O ranking está estruturado em torno de dez domínios que abrangem o ciclo de vida de uma empresa, desde a sua criação, passando pela sua exploração (ou expansão), até ao seu encerramento (ou reorganização): criação de empresas, implantação, serviços de utilidade pública, emprego, serviços financeiros, comércio internacional, fiscalidade, resolução de litígios, mercados e concorrência, e insolvência. Cada um destes domínios é avaliado com base em três pilares que refletem os principais instrumentos utilizados pelos países para apoiar o setor privado.
O primeiro pilar avalia o «quadro regulamentar», analisando as regras e regulamentos que as empresas devem cumprir durante a sua criação, funcionamento e cessação de atividade. O segundo pilar mede a «qualidade dos serviços públicos» implementados pelo governo para facilitar o cumprimento da regulamentação, bem como as instituições e infraestruturas que apoiam a atividade empresarial, como plataformas digitais, administração fiscal ou infraestruturas ligadas ao comércio.
O Benim e o Senegal integram o Top 10
O terceiro pilar incide sobre a «eficiência operacional», avaliando a experiência concreta das empresas face aos procedimentos, prazos e custos de conformidade. A cada país analisado são atribuídas pontuações entre 0 (a pior) e 100 (a melhor) para os três pilares e os dez domínios. As pontuações dos três pilares são agregadas para obter a classificação global.
Em África, 29 países foram abrangidos pelo ranking este ano, mais 14 do que em 2024. Entre os novos países incluídos encontram-se o Benim, o Senegal, a Tunísia, a Namíbia e a República Democrática do Congo. O Ruanda mantém-se como o país mais favorável aos negócios à escala continental, com uma pontuação global de 67,94 pontos. O país das mil colinas apresenta bons resultados nos pilares «quadro regulamentar» (72,54 pontos) e «eficiência operacional» (71,47 pontos), mas um desempenho mais modesto no pilar «qualidade dos serviços públicos» (59,81 pontos).
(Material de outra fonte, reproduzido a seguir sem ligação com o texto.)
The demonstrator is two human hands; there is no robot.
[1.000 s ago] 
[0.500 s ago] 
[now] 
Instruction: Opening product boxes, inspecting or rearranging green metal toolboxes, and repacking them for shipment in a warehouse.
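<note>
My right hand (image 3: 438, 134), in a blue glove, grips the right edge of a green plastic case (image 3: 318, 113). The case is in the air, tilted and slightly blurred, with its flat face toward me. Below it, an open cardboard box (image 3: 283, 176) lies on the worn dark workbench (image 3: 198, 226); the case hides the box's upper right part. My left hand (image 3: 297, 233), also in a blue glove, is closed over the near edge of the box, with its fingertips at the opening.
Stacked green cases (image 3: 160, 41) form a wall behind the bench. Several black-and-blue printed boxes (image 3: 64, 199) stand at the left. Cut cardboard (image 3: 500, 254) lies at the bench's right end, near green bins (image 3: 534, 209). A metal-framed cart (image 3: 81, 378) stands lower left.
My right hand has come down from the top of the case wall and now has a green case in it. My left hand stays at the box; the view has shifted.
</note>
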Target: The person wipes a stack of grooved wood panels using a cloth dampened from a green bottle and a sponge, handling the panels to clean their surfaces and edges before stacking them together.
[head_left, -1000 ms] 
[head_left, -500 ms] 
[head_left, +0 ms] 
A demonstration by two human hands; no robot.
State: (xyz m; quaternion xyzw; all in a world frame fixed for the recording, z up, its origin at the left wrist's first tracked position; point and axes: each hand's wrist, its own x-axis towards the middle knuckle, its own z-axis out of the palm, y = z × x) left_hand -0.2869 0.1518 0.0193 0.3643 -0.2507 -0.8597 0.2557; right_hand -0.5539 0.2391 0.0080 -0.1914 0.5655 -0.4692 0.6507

Marrocos, com uma pontuação global de 63,44 pontos, ocupa o segundo lugar em África, enquanto a República das Maurícias (63,20 pontos) desce uma posição e fica em terceiro lugar. O Togo (61,52 pontos) surge na quarta posição africana. Dois novos países entraram diretamente no Top 10 africano: o Benim, que ocupa o quinto lugar com uma pontuação global de 60,21 pontos, e o Senegal (9.º, com 56,05 pontos). Entre os países avaliados já na primeira edição do B-Ready, a Costa do Marfim mantém-se na décima posição africana, com uma pontuação global de 54,43 pontos.
De forma geral, o ranking B-Ready 2025 revela que as economias que mais necessitam de criar empregos em maior número e de melhor qualidade são aquelas que apresentam o clima de negócios mais frágil. Os países com uma mão de obra jovem e baixos níveis de crescimento são, em regra, os que registam maiores atrasos. A África Subsaariana concentra a maioria das economias com mão de obra jovem, o que torna a região particularmente exposta aos riscos associados a um clima de negócios desfavorável.